My hospital didn't bug anyone except me with a ridiculous bill for a very simple, short procedure.
 

59 Dano

I just want to make friends!
The termination was announced in early 2007, the economy tanked in the Fall of 2008.

Are we to assume that 2007 was something to brag about, LOL?

And certainly it was planned for before 2007 just as the move to Ground has been a long term project(the pension termination obviously a part of the overall plan). Your assertion that this is all a reaction to the current bad economy is so disingenuous it's laughable. The termination didn't happen because the company was losing market share or money. It was a calculated move based on offering an employee buyout when the infrastructure for Ground was in place. That move saves them millions, allowing everyone with a traditional pension to help pay for the employees who take their full pension considerably earlier than normal. It's about maximizing profit, and manipulating 10's of thousands of employees to do it.

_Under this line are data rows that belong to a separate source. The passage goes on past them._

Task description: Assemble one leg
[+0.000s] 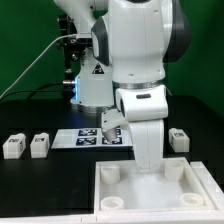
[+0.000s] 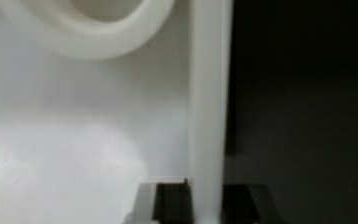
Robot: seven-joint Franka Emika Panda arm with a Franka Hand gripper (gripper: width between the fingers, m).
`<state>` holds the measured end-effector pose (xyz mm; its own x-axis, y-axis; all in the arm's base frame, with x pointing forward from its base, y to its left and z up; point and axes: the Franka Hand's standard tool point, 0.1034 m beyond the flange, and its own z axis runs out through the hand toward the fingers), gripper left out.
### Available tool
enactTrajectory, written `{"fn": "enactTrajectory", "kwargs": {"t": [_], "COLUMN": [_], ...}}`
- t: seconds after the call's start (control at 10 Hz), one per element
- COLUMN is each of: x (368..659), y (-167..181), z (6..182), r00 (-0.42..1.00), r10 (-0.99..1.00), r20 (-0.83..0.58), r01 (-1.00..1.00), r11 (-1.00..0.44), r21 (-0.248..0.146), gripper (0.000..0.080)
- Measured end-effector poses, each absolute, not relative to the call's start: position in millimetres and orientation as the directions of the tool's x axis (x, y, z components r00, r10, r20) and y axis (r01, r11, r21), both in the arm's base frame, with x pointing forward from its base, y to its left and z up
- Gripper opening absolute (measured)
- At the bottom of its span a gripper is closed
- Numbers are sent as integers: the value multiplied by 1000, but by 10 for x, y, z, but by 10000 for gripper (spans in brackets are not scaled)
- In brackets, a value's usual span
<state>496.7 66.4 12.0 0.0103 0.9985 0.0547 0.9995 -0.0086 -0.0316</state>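
Note:
Four legs, small white blocks with marker tags, lie on the black table: two at the exterior view's left (image 1: 13, 146) (image 1: 39, 145), one tilted by the marker board (image 1: 112, 124), one at the right (image 1: 179, 138). The large white panel (image 1: 150, 190) with round corner sockets lies in front. My gripper (image 1: 148, 164) reaches straight down onto the panel's far edge. In the wrist view my gripper (image 2: 208, 186) has one finger (image 2: 172, 204) over the panel (image 2: 87, 130) and the other over the table, closed on the panel's rim (image 2: 208, 100). It holds no leg.
The marker board (image 1: 88, 138) lies flat behind the panel, below the robot's base. A round socket (image 2: 114, 25) of the panel shows in the wrist view. The green backdrop stands behind the table.

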Motion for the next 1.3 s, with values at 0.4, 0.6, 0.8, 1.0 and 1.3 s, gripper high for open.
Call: {"fn": "enactTrajectory", "kwargs": {"t": [0.4,0.6,0.8,1.0,1.3], "x": [4959,4960,4960,4960,4960], "y": [661,655,649,645,641], "z": [115,114,113,113,112], "r00": [13,15,15,16,17], "r10": [998,998,998,998,998], "r20": [54,53,53,53,53], "r01": [999,999,999,999,999], "r11": [-11,-12,-13,-14,-15], "r21": [-39,-40,-40,-40,-40], "gripper": [64,272,496,643,648]}}
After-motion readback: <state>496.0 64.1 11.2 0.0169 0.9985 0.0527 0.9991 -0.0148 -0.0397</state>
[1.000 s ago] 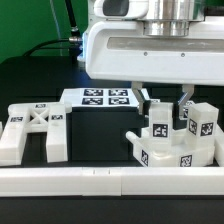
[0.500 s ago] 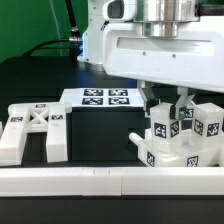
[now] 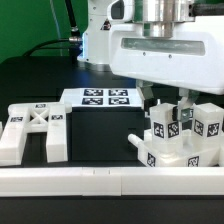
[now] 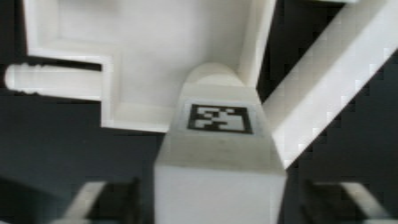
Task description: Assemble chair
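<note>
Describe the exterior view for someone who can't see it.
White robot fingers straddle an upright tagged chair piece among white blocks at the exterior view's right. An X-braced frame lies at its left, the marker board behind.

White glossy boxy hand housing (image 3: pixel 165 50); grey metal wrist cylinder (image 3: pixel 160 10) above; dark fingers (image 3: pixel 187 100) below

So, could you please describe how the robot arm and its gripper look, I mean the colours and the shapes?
The gripper has a wide, boxy white housing with rounded edges. Two slim dark fingers come out of its underside. Above the housing sits a round grey metallic wrist piece. Behind it, more white arm casing shows. No cables or markings on the arm can be seen.
</note>
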Motion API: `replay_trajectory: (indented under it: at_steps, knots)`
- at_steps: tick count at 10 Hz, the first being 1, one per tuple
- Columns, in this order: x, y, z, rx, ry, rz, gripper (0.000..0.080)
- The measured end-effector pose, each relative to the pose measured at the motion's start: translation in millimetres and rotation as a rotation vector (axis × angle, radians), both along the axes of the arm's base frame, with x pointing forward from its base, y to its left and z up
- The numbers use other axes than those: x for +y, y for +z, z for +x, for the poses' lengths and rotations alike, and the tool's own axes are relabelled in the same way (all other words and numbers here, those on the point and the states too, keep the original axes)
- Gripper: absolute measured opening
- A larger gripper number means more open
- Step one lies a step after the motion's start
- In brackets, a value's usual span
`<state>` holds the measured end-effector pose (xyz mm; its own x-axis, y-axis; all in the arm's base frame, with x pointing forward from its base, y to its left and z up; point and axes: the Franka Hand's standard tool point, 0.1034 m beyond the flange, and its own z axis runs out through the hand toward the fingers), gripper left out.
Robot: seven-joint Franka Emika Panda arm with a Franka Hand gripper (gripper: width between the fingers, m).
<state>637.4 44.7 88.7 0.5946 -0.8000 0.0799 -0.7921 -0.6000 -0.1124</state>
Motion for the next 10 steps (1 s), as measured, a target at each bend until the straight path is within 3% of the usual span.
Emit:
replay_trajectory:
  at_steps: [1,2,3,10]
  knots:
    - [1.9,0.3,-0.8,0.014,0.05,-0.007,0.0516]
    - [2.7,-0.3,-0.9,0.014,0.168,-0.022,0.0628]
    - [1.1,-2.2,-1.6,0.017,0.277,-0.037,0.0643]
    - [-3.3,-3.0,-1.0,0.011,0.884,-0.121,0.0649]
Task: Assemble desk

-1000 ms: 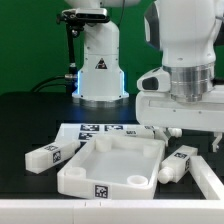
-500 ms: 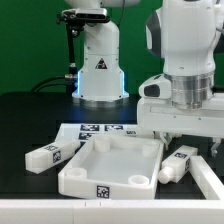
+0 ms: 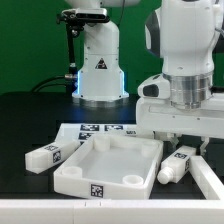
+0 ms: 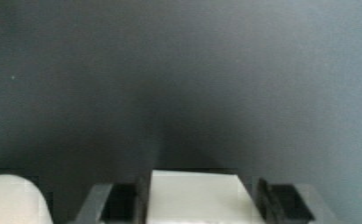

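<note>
Desk top (image 3: 108,166) sits rim-up, lower centre, long axis across the frame; gripper (image 4: 196,201), jaws wide, straddles the slanting leg (image 3: 178,165).

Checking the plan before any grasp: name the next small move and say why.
Probably lower a little, then close. The gripper hangs open over the leg block on the exterior view's right, beside the desk top; the wrist view shows that block centred between the fingers, gaps either side.

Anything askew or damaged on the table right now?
Nothing stands out. The desk top sits flat, rim up; one leg lies loose on the exterior view's left, another leg on its right. No visible damage.
</note>
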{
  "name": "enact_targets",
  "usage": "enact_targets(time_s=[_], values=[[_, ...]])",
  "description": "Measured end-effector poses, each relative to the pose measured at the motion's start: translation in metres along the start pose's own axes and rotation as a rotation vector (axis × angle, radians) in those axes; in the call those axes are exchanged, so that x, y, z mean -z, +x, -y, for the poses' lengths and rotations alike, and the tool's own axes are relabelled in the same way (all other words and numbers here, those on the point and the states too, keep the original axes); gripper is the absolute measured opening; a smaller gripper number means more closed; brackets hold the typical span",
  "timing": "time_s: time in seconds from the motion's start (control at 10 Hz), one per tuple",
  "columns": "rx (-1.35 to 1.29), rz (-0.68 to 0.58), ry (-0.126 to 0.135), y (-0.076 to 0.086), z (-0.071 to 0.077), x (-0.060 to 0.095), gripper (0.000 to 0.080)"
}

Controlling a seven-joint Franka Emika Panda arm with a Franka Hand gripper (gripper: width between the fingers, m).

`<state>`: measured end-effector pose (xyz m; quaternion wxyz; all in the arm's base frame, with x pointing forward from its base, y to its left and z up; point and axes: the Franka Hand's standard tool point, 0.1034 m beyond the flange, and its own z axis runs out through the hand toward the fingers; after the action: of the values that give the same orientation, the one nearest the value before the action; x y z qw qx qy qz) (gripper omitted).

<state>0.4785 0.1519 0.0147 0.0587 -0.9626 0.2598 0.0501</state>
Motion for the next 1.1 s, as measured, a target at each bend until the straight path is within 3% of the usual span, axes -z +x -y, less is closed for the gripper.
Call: enact_targets(time_s=[0.2,0.3,0.5,0.6,1.1], values=[[0.009,0.007,-0.005,-0.008,0.001,0.008,0.0294],[0.04,0.007,-0.003,-0.012,-0.001,0.021,0.0294],[0.138,-0.032,0.014,-0.014,-0.021,0.06,0.029],[0.155,-0.047,0.02,-0.01,-0.03,0.07,0.029],[0.205,-0.04,0.011,-0.013,-0.03,0.067,0.029]])
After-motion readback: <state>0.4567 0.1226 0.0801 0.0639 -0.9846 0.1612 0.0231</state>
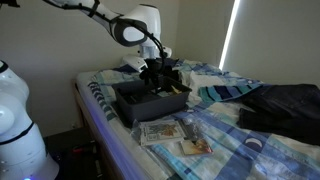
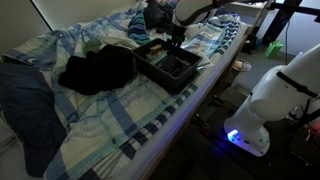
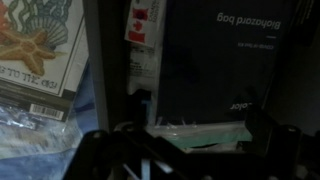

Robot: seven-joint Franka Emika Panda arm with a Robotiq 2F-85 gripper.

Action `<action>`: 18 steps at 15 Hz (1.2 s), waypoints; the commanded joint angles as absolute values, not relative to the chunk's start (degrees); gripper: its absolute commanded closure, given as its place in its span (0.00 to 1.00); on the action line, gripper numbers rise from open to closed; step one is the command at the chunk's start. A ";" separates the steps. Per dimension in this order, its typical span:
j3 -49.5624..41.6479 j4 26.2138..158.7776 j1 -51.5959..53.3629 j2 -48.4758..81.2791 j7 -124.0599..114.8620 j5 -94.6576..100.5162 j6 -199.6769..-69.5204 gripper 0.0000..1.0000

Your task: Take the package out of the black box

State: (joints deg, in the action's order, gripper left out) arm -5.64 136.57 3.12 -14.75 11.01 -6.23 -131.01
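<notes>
Step in hand: approach to the grasp. The claw hangs low over the box, which stands on the bed. The package lies flat inside the box and is not yet lifted. In the wrist view it fills the frame from 12 to 3 o'clock, with its red mark at 11 o'clock.

Claw state: spread wide and holding nothing. The fingers show at 7 and 5 o'clock in the wrist view, with the pale package edge between them. Contact with the package cannot be confirmed.

Next move, as judged: lower until the fingers straddle the package edge, close, then lift straight up past the box wall. A flat, glossy packet offers little to pinch, so slip is a risk. The sheet lies outside the box at its 6 o'clock and is not part of the task.
</notes>
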 commanded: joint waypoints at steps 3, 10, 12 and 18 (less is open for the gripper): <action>-3.70 137.32 0.55 -9.64 4.61 -4.26 -137.90 0.00; -3.28 136.24 0.66 -5.81 3.35 -4.91 -139.42 0.00; -3.15 135.84 0.73 -5.62 3.48 -5.37 -139.30 0.00; -2.34 134.78 1.48 -4.21 4.84 -9.01 -138.89 0.00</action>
State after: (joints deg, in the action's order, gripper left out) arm -3.33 136.01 1.59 -6.12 5.03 -7.19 -138.42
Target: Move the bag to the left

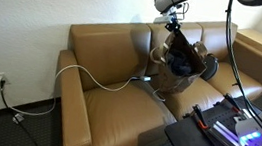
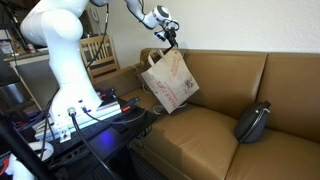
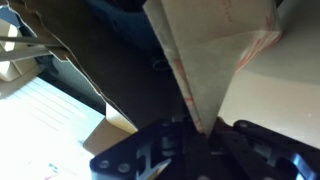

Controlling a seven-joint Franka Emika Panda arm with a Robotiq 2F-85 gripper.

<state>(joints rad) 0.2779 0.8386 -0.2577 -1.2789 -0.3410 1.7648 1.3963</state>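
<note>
The bag (image 2: 170,80) is a tall brown paper shopping bag with faint print. It hangs tilted in the air above the tan sofa (image 2: 215,135), lifted off the seat. It also shows in an exterior view (image 1: 180,64) with dark contents inside. My gripper (image 2: 168,40) is above it and shut on its top edge or handle. In the wrist view the jaws (image 3: 196,128) pinch a fold of the brown paper (image 3: 205,55). The gripper also shows in an exterior view (image 1: 173,24).
A small black rounded pouch (image 2: 253,122) lies on the sofa seat. A white cable (image 1: 90,76) runs over the sofa armrest and seat. The robot base and black table (image 2: 70,120) stand beside the sofa. A wooden chair (image 2: 98,52) is behind.
</note>
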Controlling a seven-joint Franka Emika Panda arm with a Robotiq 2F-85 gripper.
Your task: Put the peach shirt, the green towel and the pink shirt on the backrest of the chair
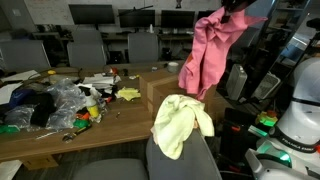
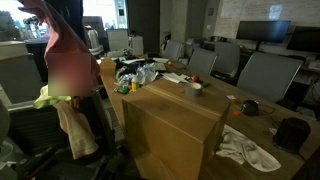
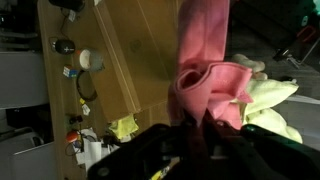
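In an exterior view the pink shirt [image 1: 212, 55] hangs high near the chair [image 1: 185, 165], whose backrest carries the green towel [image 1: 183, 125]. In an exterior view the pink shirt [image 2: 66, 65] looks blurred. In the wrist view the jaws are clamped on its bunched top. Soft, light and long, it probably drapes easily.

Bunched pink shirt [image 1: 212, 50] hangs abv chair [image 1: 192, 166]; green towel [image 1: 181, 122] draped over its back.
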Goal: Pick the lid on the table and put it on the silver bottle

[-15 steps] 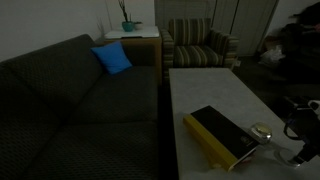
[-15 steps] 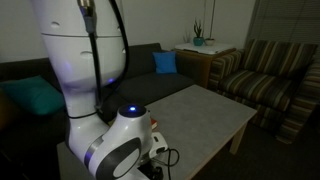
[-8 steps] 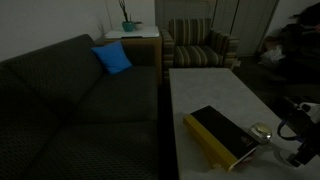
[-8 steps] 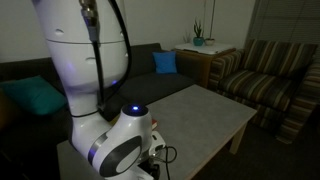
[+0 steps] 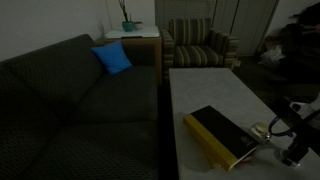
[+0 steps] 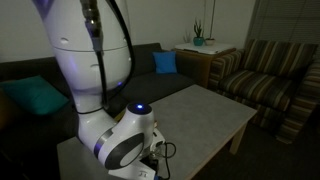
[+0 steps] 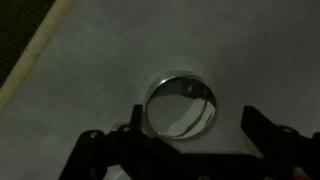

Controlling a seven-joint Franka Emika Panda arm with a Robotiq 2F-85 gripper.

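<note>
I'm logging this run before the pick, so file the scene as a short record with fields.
table: pale speckled top
book: black and yellow, lying flat on the table
silver bottle: upright on the table beside the book, round rim open, no cap on it
claw: open and empty; the bottle shows between its fingers in the wrist view
lid: not made out in any view
task state: lid not yet picked

A home living room, shown by the sofa, striped armchair and potted plant
</note>
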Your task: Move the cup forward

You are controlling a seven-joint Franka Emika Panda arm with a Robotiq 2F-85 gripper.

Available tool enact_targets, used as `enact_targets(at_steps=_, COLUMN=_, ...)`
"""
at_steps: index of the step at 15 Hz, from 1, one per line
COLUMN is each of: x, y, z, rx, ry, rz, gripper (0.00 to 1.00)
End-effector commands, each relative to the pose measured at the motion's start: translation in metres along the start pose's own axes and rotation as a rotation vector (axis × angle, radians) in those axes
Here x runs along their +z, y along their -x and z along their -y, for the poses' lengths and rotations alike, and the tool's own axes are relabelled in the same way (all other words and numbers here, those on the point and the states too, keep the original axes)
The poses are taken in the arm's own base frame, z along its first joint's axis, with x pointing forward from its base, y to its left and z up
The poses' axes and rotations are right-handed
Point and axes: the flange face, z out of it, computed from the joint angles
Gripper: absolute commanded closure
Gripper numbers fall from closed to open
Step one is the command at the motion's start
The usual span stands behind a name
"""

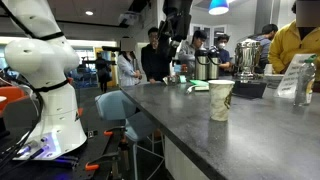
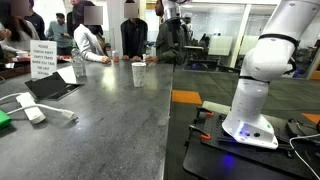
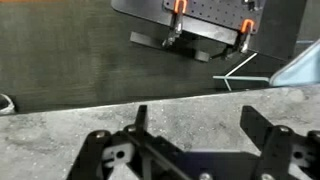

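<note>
Pincer (image 3: 195, 122) is wide open and holds nothing. The wrist view shows its fingers over the robot-side edge of the grey worktop (image 1: 180, 130), with dark floor (image 3: 60, 50) and a clamped base plate (image 3: 205, 20) below. In both exterior views it hangs high, well apart from the cup (image 2: 139, 74).

Cup is upright and alone, a bit in from the robot-side edge, and not in the wrist view. The height likely gives a clear approach, and the jaws are spread to fit round the cup. Grasp not yet begun.

Bottle (image 2: 79, 68) and sign (image 2: 42, 58) sit toward the opposite edge, probably out of the way. Surface is flat, matte and speckled. The room is a busy café-like space with people standing behind and coffee urns (image 1: 205, 65) at the far end.
</note>
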Motion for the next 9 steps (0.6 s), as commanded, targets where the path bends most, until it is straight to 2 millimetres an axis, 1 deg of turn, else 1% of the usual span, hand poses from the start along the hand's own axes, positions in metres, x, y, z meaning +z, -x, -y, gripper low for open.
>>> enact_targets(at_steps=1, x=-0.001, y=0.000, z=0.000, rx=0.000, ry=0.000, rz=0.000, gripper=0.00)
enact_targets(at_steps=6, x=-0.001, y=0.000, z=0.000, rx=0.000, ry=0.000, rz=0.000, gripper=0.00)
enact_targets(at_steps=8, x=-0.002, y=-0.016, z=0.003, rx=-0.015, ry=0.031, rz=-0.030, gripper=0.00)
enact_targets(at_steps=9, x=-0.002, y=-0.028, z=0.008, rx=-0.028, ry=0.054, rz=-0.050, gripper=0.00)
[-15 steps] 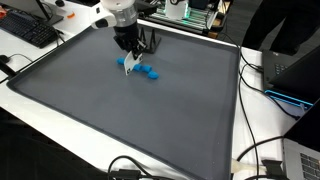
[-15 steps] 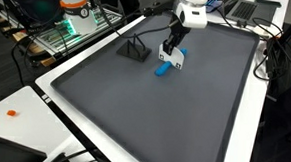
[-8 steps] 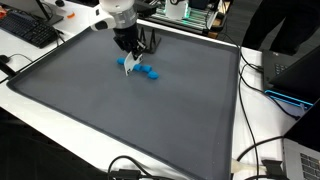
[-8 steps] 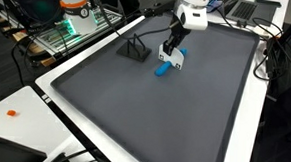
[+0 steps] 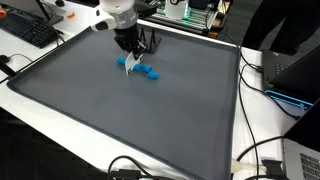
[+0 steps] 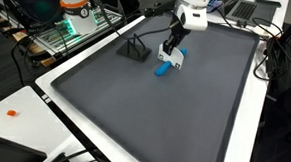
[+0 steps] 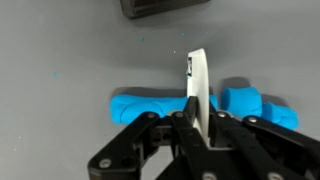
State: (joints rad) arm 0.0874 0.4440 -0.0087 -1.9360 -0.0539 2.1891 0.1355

My assertion is that the pension change was going to happen no matter what because of the inherent risk of maintaining and satisfying DB pension obligations over the long term.
 

vantexan

Well-Known Member
Are we to assume that 2007 was something to brag about, LOL?



My assertion is that the pension change was going to happen no matter what because of the inherent risk of maintaining and satisfying DB pension obligations over the long term.

You've apparently got a short memory. The economy was smoking hot until the summer of 2008. Granted, it was a house of cards, but that wasn't public knowledge until it came tumbling down. And again, the announcement was in early, January I believe, 2007. The planning for it had to happen earlier than that.


By the time the termination happened, newhires had been under the new Portable Pension Plan for some years. THAT was the solution to curbing future costs. Terminating the traditional pension had much more to do with paying for the buyout. Why give us more on the pension when we were going to take it early anyways? Hey, we can argue this until we are blue in the face but at this point all I want is to qualify for it and go. They'd be smart to let guys like me qualify anyways. Never know when another plugged up artery might happen. And if they're going to do it please make it soon.